Happily ever after: Boberska sows the seedy

Berenika Boberska, "Fallow City."
Berenika Boberska, "Fallow City."

When you think of Detroit's urban decay, "enchanting" is probably not the word that springs to mind. Yet that is exactly the quality artist and architect Berenika Boberska envisions when she considers the former industrial giant's abandoned neighborhoods.

An artist in residence at the University of Virginia, Boberska has spent the past few months sharing her vision of how rundown urban and suburban areas–- even those cut off from a city's infrastructure–- might re-emerge as vital public spaces. Her contagious passion has set fire to students' imaginations, and chemists, architects, and engineers have all joined in Boberska's "Fallow City" project, a work-in-progress currently on display in UVA's Ruffin Gallery.

For Boberska, "A fallow season creates an interruption where unusual use and forms can flourish." She invited her students to imagine how people might appropriate left-behind structures for new purposes. For example, a fallen bridge or toppled fence draped over housetops might provide stadium-like seating. "Desires lines"–- the poetic term given to entrenched shortcuts across unpaved surfaces–- might continue up and over a neighborhood as elevated bike paths.

Connecting and powering all this new growth would be what Boberska calls "Solar Thickets," web-like canopies that provide light via photovoltaic cells. For the exhibit, she has installed a full-scale model of a "thicket," with undulating branches, crafted from poplar and interspersed with transparent panels screen-printed in orange, that span the gallery and arc toward the ceiling. The effect is magical–- in some places, the thicket resembles stylized trees or giant whalebones; elsewhere, it looks like an oversized neural network.

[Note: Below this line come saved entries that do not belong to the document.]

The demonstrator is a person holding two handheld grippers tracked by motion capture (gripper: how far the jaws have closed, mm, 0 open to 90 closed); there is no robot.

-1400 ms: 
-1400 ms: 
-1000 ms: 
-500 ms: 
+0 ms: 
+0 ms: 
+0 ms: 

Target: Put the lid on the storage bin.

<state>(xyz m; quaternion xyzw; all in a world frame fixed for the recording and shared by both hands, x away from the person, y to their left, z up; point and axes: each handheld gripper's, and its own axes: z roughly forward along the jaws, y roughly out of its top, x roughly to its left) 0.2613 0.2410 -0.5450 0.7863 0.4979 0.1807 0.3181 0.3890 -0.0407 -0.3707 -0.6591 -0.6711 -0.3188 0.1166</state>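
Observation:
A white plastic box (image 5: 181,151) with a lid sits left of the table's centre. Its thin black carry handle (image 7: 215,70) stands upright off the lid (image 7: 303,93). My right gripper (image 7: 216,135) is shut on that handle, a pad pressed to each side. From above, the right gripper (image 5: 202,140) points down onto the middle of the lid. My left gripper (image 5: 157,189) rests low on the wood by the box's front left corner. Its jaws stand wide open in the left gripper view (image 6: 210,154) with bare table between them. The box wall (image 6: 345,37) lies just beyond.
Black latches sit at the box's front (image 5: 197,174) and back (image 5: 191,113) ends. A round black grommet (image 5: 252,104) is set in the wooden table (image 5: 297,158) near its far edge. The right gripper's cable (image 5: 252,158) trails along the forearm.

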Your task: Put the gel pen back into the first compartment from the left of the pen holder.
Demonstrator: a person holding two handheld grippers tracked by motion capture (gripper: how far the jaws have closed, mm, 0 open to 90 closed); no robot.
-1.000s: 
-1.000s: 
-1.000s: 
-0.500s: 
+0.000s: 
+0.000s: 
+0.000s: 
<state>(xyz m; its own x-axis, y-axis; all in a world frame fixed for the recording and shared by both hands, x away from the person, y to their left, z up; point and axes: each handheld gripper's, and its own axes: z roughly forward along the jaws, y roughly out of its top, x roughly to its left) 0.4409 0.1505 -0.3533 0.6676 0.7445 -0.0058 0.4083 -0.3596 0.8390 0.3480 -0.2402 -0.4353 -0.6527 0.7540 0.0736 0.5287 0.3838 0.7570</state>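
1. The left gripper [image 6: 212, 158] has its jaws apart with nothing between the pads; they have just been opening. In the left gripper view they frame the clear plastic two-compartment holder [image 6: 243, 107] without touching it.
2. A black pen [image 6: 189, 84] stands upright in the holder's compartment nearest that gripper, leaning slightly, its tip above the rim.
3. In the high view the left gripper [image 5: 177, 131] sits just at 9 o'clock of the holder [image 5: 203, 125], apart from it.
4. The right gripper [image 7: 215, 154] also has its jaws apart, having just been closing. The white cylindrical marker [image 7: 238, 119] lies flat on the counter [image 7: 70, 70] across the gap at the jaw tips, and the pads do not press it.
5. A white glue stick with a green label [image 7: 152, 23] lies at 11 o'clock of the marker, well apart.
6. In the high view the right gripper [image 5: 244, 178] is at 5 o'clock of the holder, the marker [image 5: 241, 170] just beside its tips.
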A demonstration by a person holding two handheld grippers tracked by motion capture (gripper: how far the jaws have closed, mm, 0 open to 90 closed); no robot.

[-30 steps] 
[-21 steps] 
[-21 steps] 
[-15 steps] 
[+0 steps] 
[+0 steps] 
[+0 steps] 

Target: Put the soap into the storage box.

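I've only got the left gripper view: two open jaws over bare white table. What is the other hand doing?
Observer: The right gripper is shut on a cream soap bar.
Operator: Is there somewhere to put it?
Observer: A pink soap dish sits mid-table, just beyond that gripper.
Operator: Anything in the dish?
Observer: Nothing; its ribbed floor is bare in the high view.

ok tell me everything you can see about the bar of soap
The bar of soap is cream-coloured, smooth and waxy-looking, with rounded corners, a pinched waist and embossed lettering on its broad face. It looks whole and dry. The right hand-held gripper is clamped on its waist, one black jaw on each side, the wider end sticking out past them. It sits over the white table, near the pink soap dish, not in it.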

The "Solar Thicket" also gives flow to the exhibit, leading viewers first to a corner, where a loop of stop-motion animated films brings different aspects of  "Fallow City" to life. Nearby, a full-scale open workspace, paneled in translucent plastic, offers a studio experience of the project's development, with sketches, photographs, and ideas tacked to the walls and scattered across a desktop. Providing contrast, a radio receiver with earphones presents a broadcast from Detroit's industrial heyday.

Just outside the studio, a tabletop model represents Boberska and company's collaborative view of "Fallow City" in a sculptural display that is equal parts architectural planning and fairytale storytelling. Here, an overpass becomes a watchtower picnic area. There, shrubbery engulfs a house.

Although headily conceptual, "Fallow City" is a visual treat. The more one looks, the more secrets unfold. In Boberska's view, Detroit's future is a never-ending story.